Armour Thyroid is a prescription natural desiccated thyroid (NDT) tablet derived from porcine thyroid glands. Each grain (60 mg) contains 38 mcg of T4 (levothyroxine) and 9 mcg of T3 (liothyronine), giving it a combined hormone profile that synthetic levothyroxine alone does not replicate [1]. Some patients with persistent hypothyroid symptoms on levothyroxine monotherapy report better quality-of-life outcomes on NDT.
The Hoang et al. crossover trial published in the Journal of Clinical Endocrinology and Metabolism (2013, N=70) found that 49% of participants preferred desiccated thyroid extract over levothyroxine, and the NDT group lost a mean of 0.88 kg more over 16 weeks (P<0.001) [2]. That preference signal, while from a relatively small trial, has driven a steady rise in NDT prescriptions across the Pacific Northwest.
Oregon has no state-specific restrictions barring NDT prescriptions. Any licensed prescriber, including telehealth providers operating under an Oregon DEA and state medical license, may write for Armour Thyroid after a qualifying clinical evaluation [3].
The American Thyroid Association's 2014 guidelines acknowledge patient preference for combination T4/T3 therapy in certain populations, stating: "Some patients with hypothyroidism may prefer desiccated thyroid hormone over synthetic T4 alone, and this choice should be respected." [4] That guidance has been referenced in Oregon Health Plan formulary discussions when evaluating prior authorization criteria.
Armour Thyroid is taken orally once daily on an empty stomach, at least 30 to 60 minutes before food or coffee, to ensure consistent absorption [1]. Dosing starts low, typically 30 mg (0.5 grain), and is titrated upward every 4 to 6 weeks based on labs and symptoms.
Oregon Licensing Rules: Who Can Prescribe Armour Thyroid?
In Oregon, Armour Thyroid may be prescribed by any of the following licensed providers, provided they perform or review an adequate clinical evaluation [5]:
Medical Doctors (MD) and Doctors of Osteopathic Medicine (DO): Full prescribing authority, no supervision requirement.

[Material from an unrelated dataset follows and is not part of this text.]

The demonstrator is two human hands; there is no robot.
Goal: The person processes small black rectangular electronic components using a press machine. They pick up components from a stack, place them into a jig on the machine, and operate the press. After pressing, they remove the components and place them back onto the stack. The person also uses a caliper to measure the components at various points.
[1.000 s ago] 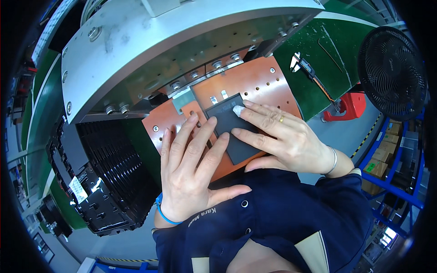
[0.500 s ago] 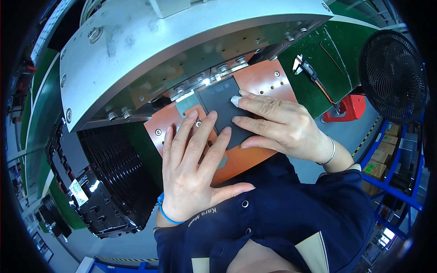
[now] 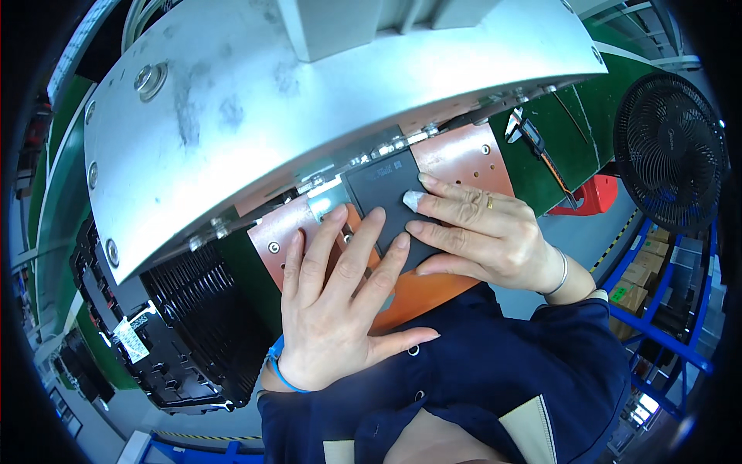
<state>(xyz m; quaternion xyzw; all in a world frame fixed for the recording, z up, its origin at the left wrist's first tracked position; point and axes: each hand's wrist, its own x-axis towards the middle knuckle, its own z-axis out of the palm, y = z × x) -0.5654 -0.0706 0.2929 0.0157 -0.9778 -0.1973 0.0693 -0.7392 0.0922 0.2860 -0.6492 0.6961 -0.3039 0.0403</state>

Nurse Practitioners (NP): Oregon grants NPs full practice authority under ORS 678.375. An NP may prescribe Armour Thyroid independently without physician oversight, making NP-led telehealth platforms a practical route for many patients.
Physician Assistants (PA): Oregon PAs prescribe under a delegation agreement with a supervising physician per ORS 677.512. In practice, most telehealth PA prescribers have standing delegation agreements that cover thyroid medications.

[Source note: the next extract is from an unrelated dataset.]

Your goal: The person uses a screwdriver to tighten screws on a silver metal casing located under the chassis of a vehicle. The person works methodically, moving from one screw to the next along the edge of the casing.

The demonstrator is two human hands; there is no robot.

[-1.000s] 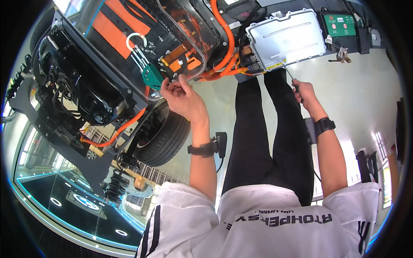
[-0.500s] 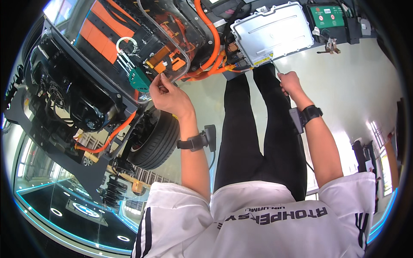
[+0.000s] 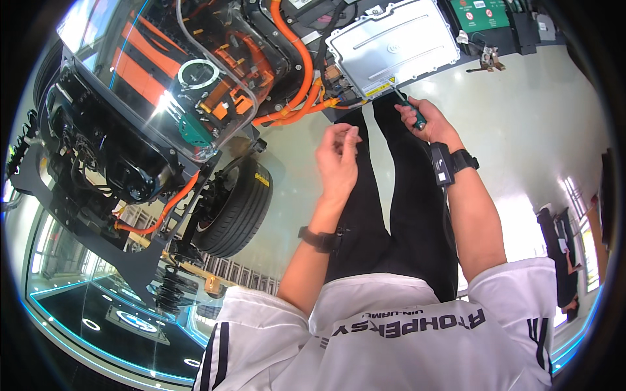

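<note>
My right hand [image 3: 432, 124] grips a green-handled screwdriver [image 3: 411, 111]; its shaft points up at the lower edge of a silver metal box [image 3: 391, 45], by a yellow label. My left hand [image 3: 337, 159] hovers over my black trousers, away from the chassis, fingertips pinched together with nothing visible between them. Left of it sits a clear cover [image 3: 169, 85] over orange parts and a green component [image 3: 193, 130]. Each wrist wears a black band.
Thick orange cables [image 3: 297, 72] loop between the clear cover and the silver box. A black tyre [image 3: 235, 202] and a coil spring [image 3: 166, 290] hang below the open black chassis frame [image 3: 98, 169]. A green board [image 3: 486, 13] lies beyond the box. Glossy pale floor spreads to the right.
My left hand has pulled back from the green component by the clear cover toward the middle and pinched shut. The right hand stays at the silver box with the screwdriver.
</note>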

The Oregon Medical Board and Oregon State Board of Nursing both permit telehealth prescribing as long as the provider establishes a valid patient-provider relationship before issuing a prescription [3]. That relationship may be established through a synchronous video visit; an audio-only visit may satisfy the requirement in certain circumstances under Oregon's post-public-health-emergency rules, though a video visit is the standard the Oregon Medical Board prefers [5].
Research published in JAMA Internal Medicine (2021) showed that telehealth endocrinology visits produced equivalent glycemic and thyroid-function outcomes to in-person visits across a 12-month follow-up period (N=1,214) [6]. Oregon adopted permanent telehealth prescribing authority for controlled and non-controlled substances in 2023, placing NDT prescriptions firmly within scope.

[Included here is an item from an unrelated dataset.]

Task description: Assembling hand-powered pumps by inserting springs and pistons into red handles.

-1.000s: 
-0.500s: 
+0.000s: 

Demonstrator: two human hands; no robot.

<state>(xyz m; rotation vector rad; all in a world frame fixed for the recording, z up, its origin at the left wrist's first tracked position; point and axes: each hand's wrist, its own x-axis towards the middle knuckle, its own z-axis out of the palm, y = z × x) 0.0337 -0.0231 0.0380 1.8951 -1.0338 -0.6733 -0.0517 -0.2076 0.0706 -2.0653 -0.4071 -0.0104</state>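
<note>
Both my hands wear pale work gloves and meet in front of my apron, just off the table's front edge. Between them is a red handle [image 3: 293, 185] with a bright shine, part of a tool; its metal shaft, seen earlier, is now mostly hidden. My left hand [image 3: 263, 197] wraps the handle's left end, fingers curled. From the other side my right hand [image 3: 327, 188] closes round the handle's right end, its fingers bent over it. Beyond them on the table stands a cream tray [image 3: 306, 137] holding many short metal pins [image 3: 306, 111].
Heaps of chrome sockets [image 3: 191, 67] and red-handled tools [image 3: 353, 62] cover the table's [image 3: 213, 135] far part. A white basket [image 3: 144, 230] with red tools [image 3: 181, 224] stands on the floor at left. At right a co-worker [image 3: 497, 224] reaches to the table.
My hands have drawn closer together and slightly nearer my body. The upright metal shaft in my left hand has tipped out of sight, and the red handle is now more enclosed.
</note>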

What Labs Are Required Before an Oregon Provider Can Prescribe?
No Oregon provider should prescribe Armour Thyroid without a baseline thyroid panel. The minimum acceptable panel consists of TSH and free T4. A full panel, which most HealthRX clinicians order, adds free T3, total T3, anti-TPO antibodies, and anti-thyroglobulin antibodies [7].
Why each marker matters:
TSH (thyroid-stimulating hormone) confirms the diagnosis of hypothyroidism. A TSH above 4.5 mIU/L on two separate measurements typically meets the diagnostic threshold for overt hypothyroidism per the American Association of Clinical Endocrinology [8]. A TSH between 2.5 and 4.5 mIU/L combined with symptoms and elevated antibodies may support a subclinical diagnosis that some Oregon clinicians treat.
Free T4 below 0.8 ng/dL signals reduced circulating hormone, supporting a prescription-level intervention. Free T3, while not universally required, guides dosing when patients are converting T4 to T3 poorly, which is one of the core rationales for NDT over levothyroxine [7].
Anti-TPO antibodies, present in roughly 95% of Hashimoto's thyroiditis cases, confirm autoimmune etiology [9]. That information affects long-term monitoring frequency.
Labs drawn at any CLIA-certified Oregon laboratory, including LabCorp, Quest Diagnostics, or Oregon Health and Science University (OHSU) outpatient labs, are accepted by telehealth platforms. Results must generally be no older than 6 to 12 months for an initial prescription; most telehealth providers require results within 6 months [10].
After starting Armour Thyroid, a follow-up TSH and free T3 panel is drawn at 6 to 8 weeks. TSH suppression below 0.1 mIU/L on full-replacement NDT dosing is common and does not automatically indicate over-treatment; the clinical picture including heart rate, bone density history, and free T3 within range guides interpretation [8].
How to Get an Armour Thyroid Prescription in Oregon: Step by Step
Oregon patients have three main routes. Each has a different time-to-prescription.
Route 1: In-Person Endocrinologist or PCP
Schedule with an endocrinologist or primary care provider licensed in Oregon. Wait times for endocrinology at OHSU average 8 to 14 weeks as of 2024. A PCP appointment is generally faster, averaging 2 to 3 weeks. Bring existing labs or request a lab order at the visit. The prescriber submits the Armour Thyroid prescription electronically to your chosen Oregon pharmacy. Total time from scheduling to first dose: 3 to 16 weeks depending on specialty and lab turnaround.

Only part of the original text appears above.